First published on 24th September 2021


Abstract

The recent advances in relative protein–ligand binding free energy calculations have shown the value of alchemical methods in drug discovery. Accurately assessing absolute binding free energies, although highly desired, remains a challenging endeavour, mostly limited to small model cases. Here, we demonstrate accurate first principles based absolute binding free energy estimates for 128 pharmaceutically relevant targets. We use a novel rigorous method to generate protein–ligand ensembles for the ligand in its decoupled state. Not only do the calculations deliver accurate protein–ligand binding affinity estimates, but they also provide detailed physical insight into the structural determinants of binding. We identify subtle rotamer rearrangements between apo and holo states of a protein that are crucial for binding. When compared to relative binding free energy calculations, obtaining absolute binding free energies is considerably more challenging in large part due to the need to explicitly account for the protein in its apo state. In this work we present several approaches to obtain apo state ensembles for accurate absolute ΔG calculations, thus outlining protocols for prospective application of the methods for drug discovery.


1 Introduction

Computational techniques for estimating relative differences in protein–ligand binding free energy have now reached remarkable accuracy.
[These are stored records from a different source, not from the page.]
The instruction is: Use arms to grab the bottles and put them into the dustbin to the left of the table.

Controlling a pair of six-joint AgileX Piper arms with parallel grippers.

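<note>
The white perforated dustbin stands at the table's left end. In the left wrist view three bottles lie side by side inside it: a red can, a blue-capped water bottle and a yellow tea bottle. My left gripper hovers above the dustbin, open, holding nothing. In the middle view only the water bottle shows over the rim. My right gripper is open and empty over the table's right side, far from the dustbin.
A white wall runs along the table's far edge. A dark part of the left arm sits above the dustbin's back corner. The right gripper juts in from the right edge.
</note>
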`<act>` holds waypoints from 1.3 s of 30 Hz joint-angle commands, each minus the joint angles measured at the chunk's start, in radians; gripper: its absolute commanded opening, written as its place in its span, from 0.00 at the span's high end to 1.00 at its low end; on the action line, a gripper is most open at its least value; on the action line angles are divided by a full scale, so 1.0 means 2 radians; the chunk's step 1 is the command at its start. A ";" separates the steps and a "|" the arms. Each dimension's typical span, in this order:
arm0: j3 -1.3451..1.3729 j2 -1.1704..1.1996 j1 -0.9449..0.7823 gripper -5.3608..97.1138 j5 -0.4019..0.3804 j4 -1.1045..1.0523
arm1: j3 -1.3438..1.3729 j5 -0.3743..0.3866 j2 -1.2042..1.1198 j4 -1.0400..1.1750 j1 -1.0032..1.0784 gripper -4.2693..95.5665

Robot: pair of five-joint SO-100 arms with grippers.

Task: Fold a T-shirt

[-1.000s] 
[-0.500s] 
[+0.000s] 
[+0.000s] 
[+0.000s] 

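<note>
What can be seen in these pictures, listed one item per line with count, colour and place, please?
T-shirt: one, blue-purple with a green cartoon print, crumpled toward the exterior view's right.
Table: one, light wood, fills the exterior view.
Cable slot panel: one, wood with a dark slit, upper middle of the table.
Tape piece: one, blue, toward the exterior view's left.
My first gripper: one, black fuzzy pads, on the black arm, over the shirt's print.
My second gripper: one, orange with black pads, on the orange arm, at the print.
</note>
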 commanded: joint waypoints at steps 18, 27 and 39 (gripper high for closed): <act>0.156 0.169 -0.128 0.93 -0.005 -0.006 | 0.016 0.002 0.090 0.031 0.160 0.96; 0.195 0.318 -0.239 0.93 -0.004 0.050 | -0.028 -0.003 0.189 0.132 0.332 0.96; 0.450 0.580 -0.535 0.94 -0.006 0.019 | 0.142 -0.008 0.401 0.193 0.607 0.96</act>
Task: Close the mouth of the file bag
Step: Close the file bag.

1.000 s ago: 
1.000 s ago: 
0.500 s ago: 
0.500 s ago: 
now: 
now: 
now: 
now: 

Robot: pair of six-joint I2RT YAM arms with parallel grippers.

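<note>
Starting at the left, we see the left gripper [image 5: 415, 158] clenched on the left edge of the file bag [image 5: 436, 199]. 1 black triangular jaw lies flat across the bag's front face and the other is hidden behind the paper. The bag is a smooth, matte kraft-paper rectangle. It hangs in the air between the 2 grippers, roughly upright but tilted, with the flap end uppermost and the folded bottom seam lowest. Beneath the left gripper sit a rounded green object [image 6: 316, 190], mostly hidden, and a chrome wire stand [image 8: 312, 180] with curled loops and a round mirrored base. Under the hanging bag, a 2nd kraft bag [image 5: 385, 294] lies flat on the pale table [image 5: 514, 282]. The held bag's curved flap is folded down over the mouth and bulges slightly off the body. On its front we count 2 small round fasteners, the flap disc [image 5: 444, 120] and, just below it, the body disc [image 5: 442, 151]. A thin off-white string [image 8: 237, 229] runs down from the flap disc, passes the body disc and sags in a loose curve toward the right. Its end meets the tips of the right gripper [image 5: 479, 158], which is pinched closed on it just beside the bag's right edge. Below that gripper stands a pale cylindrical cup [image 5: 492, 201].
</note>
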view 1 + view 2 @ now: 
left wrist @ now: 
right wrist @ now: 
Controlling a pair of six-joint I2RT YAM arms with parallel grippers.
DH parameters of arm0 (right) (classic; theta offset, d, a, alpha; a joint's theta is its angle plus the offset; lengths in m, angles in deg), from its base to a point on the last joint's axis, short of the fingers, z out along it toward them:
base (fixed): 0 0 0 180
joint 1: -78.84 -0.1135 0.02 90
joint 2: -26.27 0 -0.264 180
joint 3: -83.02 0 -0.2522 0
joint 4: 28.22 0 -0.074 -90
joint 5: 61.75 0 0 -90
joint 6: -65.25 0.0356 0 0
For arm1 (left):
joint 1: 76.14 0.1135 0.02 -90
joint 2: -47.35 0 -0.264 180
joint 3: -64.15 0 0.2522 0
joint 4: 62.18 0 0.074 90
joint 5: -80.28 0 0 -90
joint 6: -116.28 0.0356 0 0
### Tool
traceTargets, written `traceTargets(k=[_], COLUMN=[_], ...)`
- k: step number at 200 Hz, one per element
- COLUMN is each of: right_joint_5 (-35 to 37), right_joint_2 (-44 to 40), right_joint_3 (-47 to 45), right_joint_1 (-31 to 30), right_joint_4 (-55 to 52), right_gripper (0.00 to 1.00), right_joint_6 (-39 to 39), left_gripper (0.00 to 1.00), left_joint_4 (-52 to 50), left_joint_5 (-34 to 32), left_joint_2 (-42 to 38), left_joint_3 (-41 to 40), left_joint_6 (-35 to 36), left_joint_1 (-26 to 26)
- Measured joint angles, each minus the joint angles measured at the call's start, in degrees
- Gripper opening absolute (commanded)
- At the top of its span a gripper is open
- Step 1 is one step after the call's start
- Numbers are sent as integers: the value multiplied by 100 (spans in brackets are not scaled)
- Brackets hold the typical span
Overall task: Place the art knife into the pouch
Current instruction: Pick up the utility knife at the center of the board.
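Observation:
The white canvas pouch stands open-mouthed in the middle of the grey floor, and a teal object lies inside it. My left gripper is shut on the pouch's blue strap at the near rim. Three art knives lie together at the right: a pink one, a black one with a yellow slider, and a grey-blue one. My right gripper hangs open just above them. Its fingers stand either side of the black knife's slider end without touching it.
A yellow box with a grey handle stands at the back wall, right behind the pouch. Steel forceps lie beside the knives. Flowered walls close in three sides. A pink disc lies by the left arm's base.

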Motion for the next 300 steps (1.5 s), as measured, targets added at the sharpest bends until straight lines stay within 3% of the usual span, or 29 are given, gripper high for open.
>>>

Relative binding free energy calculations over a large range of protein–ligand complexes have shown average agreement with experiment to be within 1 kcal mol−1 (4.184 kJ mol−1).16,28,52 These methods have become mature and reliable enough to be included in industrial drug discovery and lead optimization pipelines.10,26,35,40 A substantial limitation of this approach, however, is the requirement for the ligands to be structurally similar to each other: the predictive power decreases for ligands with different scaffolds or binding poses. Evaluation of novel ligand classes, therefore, requires a prior experimental absolute binding free energy as a reference for each new class of mutually similar ligands. Thus, the next qualitative leap for the field of first principles based protein–ligand affinity estimation encompasses the reliable and accurate prediction of absolute binding free energies.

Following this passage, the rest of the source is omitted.